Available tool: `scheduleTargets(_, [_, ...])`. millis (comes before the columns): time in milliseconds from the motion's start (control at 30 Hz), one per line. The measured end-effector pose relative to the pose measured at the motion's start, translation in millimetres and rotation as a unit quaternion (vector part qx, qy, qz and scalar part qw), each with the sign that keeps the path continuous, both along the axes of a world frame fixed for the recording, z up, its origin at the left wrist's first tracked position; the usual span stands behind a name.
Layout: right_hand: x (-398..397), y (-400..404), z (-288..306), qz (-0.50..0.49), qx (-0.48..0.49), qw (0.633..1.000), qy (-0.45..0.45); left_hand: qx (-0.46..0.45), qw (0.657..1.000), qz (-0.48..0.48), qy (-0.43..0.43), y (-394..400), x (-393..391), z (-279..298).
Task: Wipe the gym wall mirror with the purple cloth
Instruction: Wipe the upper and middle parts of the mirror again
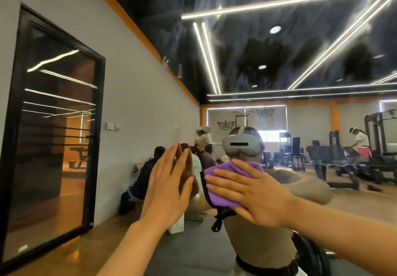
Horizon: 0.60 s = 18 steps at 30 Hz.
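The wall mirror (300, 71) fills the view ahead and reflects the gym and me wearing a headset. The purple cloth (217, 187) lies flat against the glass at chest height. My right hand (249, 194) presses on it with straight, spread fingers, covering most of it. My left hand (169, 183) lies flat on the glass just left of the cloth, fingers straight and pointing up, meeting its own reflection. The two hands are a short gap apart.
A black-framed glass door (53, 125) stands in the grey wall on the left. The mirror reflects several people sitting by that wall, gym machines (343, 157) at the right, and a dark ceiling with light strips.
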State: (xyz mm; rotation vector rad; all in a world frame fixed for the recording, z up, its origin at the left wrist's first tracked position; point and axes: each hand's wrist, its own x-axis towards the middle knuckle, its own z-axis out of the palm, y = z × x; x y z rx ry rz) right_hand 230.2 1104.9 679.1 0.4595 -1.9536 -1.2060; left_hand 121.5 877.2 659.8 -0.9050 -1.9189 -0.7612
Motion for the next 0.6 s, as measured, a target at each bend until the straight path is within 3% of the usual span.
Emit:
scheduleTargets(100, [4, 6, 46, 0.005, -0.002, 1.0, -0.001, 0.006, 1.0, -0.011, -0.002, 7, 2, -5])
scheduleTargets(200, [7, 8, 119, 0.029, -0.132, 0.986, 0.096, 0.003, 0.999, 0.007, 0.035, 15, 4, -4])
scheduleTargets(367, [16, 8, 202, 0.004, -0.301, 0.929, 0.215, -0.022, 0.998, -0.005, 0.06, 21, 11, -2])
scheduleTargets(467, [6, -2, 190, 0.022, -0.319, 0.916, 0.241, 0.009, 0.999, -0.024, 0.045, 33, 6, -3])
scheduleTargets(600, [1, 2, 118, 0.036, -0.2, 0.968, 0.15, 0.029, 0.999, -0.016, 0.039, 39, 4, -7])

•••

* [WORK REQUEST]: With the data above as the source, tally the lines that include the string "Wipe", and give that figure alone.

* [SOLUTION TO THIS EXERCISE]: 2